_What you need to do_. Beginning with the line in which "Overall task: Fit" appears, transcribe each line word for word until the records end. Do not include pictures.

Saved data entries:
:::
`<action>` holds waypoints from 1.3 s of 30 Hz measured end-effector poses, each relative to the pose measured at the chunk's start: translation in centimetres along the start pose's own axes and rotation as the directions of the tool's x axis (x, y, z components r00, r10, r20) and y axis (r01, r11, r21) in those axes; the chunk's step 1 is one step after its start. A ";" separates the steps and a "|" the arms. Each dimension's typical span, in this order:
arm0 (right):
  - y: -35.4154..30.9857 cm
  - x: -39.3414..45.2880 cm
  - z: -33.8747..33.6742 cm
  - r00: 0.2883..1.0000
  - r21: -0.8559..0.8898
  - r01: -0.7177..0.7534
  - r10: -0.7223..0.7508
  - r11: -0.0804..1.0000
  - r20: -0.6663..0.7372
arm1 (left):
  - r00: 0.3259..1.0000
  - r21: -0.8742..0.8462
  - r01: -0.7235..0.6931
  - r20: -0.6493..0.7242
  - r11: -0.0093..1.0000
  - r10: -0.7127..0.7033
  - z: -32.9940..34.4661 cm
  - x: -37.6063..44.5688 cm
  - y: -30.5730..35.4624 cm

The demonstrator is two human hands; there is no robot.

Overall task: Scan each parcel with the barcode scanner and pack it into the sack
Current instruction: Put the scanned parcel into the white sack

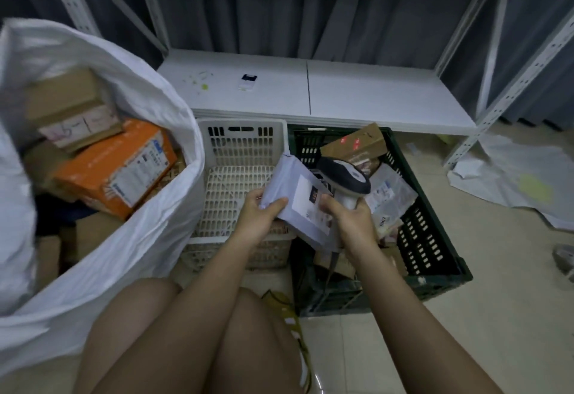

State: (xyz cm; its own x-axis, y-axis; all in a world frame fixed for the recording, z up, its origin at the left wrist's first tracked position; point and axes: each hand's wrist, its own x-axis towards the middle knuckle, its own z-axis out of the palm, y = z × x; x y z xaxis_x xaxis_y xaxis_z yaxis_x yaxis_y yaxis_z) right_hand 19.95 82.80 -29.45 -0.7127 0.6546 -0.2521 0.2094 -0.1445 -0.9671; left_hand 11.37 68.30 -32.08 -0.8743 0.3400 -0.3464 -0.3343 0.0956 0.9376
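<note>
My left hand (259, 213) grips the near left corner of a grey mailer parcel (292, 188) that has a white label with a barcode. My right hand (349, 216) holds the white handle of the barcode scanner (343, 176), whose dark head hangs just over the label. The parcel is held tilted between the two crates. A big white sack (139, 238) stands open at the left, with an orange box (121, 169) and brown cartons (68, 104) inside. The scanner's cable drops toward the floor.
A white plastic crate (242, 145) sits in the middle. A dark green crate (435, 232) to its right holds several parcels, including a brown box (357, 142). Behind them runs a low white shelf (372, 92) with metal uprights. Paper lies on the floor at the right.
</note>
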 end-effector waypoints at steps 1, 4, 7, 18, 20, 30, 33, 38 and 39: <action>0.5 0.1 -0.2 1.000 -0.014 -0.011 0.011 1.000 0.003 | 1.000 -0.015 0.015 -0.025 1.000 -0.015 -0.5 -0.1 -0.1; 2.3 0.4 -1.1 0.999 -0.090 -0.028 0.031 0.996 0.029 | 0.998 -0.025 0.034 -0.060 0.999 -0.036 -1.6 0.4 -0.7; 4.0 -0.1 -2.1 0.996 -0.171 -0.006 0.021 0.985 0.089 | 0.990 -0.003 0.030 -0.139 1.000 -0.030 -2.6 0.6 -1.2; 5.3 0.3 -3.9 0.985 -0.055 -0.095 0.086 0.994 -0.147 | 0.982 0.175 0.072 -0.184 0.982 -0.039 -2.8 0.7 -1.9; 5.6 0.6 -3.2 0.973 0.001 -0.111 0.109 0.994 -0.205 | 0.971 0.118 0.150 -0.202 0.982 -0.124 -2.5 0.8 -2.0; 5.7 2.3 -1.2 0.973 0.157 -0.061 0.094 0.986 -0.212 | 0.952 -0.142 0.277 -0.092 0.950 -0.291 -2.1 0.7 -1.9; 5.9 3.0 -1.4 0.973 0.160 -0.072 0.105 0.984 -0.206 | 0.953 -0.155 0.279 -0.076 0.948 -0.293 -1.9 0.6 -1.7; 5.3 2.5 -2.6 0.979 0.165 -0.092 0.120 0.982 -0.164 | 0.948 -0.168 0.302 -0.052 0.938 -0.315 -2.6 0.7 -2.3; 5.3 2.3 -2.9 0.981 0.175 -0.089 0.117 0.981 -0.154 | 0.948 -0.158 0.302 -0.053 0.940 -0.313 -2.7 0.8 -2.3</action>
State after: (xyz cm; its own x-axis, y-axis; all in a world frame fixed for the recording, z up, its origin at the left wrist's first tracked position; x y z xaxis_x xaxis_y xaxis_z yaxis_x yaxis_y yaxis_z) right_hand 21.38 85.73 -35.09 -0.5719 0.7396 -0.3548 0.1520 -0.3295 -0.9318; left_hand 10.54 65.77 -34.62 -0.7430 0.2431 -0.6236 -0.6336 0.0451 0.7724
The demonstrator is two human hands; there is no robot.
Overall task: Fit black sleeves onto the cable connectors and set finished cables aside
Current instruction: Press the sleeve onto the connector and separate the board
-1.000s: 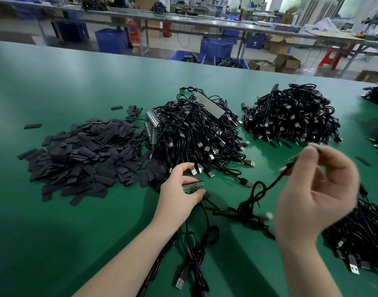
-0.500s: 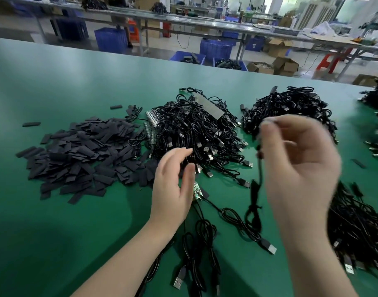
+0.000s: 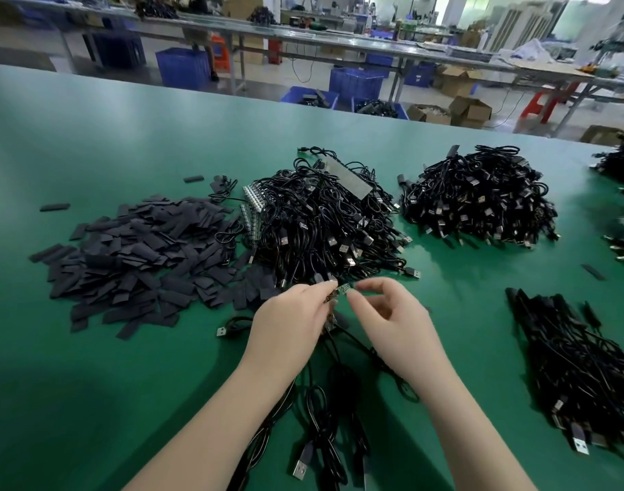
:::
_Solution for this task_.
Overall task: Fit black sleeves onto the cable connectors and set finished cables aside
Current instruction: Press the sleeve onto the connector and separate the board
-1.000s: 
-0.500s: 
+0.000s: 

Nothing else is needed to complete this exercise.